→ **Exercise goal**: What you return must match the records below character for character, except that no picture appears.

→ **Data extracted from a collection**:
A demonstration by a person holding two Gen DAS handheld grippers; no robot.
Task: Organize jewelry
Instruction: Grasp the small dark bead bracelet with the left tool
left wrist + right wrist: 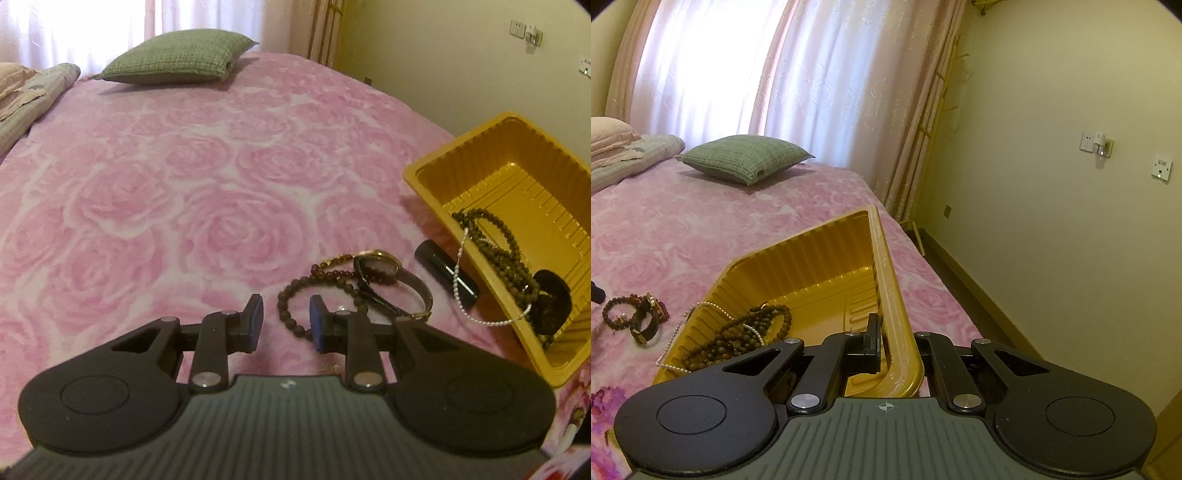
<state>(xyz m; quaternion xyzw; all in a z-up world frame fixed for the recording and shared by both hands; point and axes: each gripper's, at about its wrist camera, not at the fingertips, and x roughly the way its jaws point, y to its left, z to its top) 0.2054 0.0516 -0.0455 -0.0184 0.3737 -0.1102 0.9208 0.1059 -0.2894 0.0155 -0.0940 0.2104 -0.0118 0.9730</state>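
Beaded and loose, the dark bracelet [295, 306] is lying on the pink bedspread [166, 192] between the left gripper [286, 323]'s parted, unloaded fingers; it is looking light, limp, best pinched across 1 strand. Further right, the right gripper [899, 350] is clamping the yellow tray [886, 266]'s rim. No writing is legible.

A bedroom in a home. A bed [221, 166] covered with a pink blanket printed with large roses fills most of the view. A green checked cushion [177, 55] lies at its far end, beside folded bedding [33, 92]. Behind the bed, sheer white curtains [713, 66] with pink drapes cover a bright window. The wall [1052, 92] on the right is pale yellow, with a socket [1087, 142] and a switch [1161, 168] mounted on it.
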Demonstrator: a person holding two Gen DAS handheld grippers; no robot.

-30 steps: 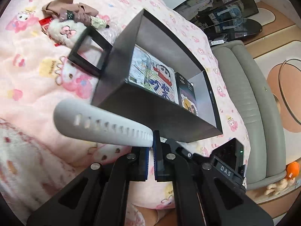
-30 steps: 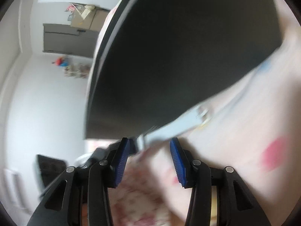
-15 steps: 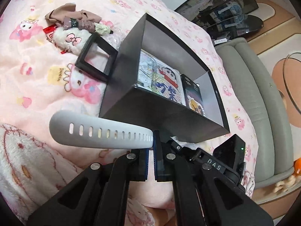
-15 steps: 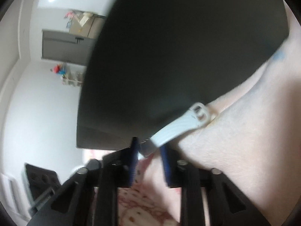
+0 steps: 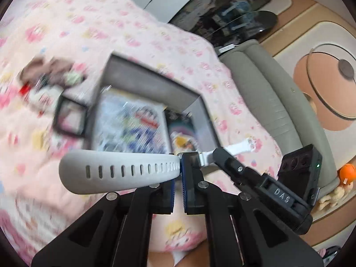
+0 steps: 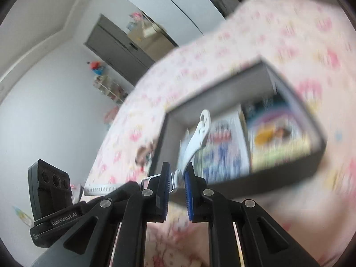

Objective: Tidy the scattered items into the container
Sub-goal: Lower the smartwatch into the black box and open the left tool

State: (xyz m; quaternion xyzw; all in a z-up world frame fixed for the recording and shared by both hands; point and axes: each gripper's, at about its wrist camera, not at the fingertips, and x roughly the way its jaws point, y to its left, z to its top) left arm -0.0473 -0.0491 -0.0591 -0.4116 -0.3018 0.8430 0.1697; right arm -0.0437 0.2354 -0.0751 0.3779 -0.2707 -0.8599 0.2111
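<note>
White rubber watch with a perforated strap (image 5: 120, 173) was held at frame centre in both views, above the near wall of the dark grey open-top rectangular box (image 5: 153, 82). Left gripper (image 5: 178, 175) was clamped shut on the watch near its case, holed strap sticking out to the left. Right gripper (image 6: 178, 178) was also closed tight on the watch, buckle end (image 6: 203, 124) pointing up-frame over the box. Box sat on a pink cartoon-print fleece blanket (image 5: 66, 33), with printed cartoon packets (image 5: 131, 124) lying flat inside.

Left view only: a small black square frame-like box (image 5: 70, 120) just left of the container, a blurred pile of plush and brown items (image 5: 44, 77) at upper left, a grey-green sofa (image 5: 267, 102) on the right, a round glass table (image 5: 331, 82) at far right, a dark glass cabinet (image 5: 222, 11) at top.

Right view only: white walls, a grey door (image 6: 115, 46) at upper left, a small shelf with toys (image 6: 106, 82) at left; the left gripper's body lower left. Heavy motion blur in both.
</note>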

→ **Answer box**:
A demonstration by a person holding two Gen DAS handheld grippers; no robot.
Task: Organize jewelry
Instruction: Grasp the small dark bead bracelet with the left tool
left wrist + right wrist: 
<state>(xyz m; quaternion xyzw; all in a z-up world frame fixed for the recording and shared by both hands; point and axes: each gripper's, at about its wrist camera, not at the fingertips, and x roughly the way its jaws point, y to its left, z to its top) 0.2054 0.0516 -0.0455 -0.0184 0.3737 -0.1102 0.9208 0.1059 -0.2894 0.0155 -0.0940 0.2104 -0.0118 0.9730</state>
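Beaded and loose, the dark bracelet [295, 306] is lying on the pink bedspread [166, 192] between the left gripper [286, 323]'s parted, unloaded fingers; it is looking light, limp, best pinched across 1 strand. Further right, the right gripper [899, 350] is clamping the yellow tray [886, 266]'s rim. No writing is legible.

A bedroom in a home. A bed [221, 166] covered with a pink blanket printed with large roses fills most of the view. A green checked cushion [177, 55] lies at its far end, beside folded bedding [33, 92]. Behind the bed, sheer white curtains [713, 66] with pink drapes cover a bright window. The wall [1052, 92] on the right is pale yellow, with a socket [1087, 142] and a switch [1161, 168] mounted on it.
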Demonstrator: a person holding two Gen DAS handheld grippers; no robot.

-30 steps: 
-30 steps: 
-15 steps: 
-15 steps: 
+0 steps: 
+0 steps: 

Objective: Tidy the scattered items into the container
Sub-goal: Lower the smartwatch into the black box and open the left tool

State: (xyz m; quaternion xyzw; all in a z-up world frame fixed for the recording and shared by both hands; point and axes: each gripper's, at about its wrist camera, not at the fingertips, and x roughly the way its jaws point, y to its left, z to its top) left arm -0.0473 -0.0491 -0.0591 -0.4116 -0.3018 0.8430 0.1697; right arm -0.0437 0.2354 -0.0751 0.3779 -0.2707 -0.8599 0.2111
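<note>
White rubber watch with a perforated strap (image 5: 120, 173) was held at frame centre in both views, above the near wall of the dark grey open-top rectangular box (image 5: 153, 82). Left gripper (image 5: 178, 175) was clamped shut on the watch near its case, holed strap sticking out to the left. Right gripper (image 6: 178, 178) was also closed tight on the watch, buckle end (image 6: 203, 124) pointing up-frame over the box. Box sat on a pink cartoon-print fleece blanket (image 5: 66, 33), with printed cartoon packets (image 5: 131, 124) lying flat inside.

Left view only: a small black square frame-like box (image 5: 70, 120) just left of the container, a blurred pile of plush and brown items (image 5: 44, 77) at upper left, a grey-green sofa (image 5: 267, 102) on the right, a round glass table (image 5: 331, 82) at far right, a dark glass cabinet (image 5: 222, 11) at top.

Right view only: white walls, a grey door (image 6: 115, 46) at upper left, a small shelf with toys (image 6: 106, 82) at left; the left gripper's body lower left. Heavy motion blur in both.
</note>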

This completes the required output.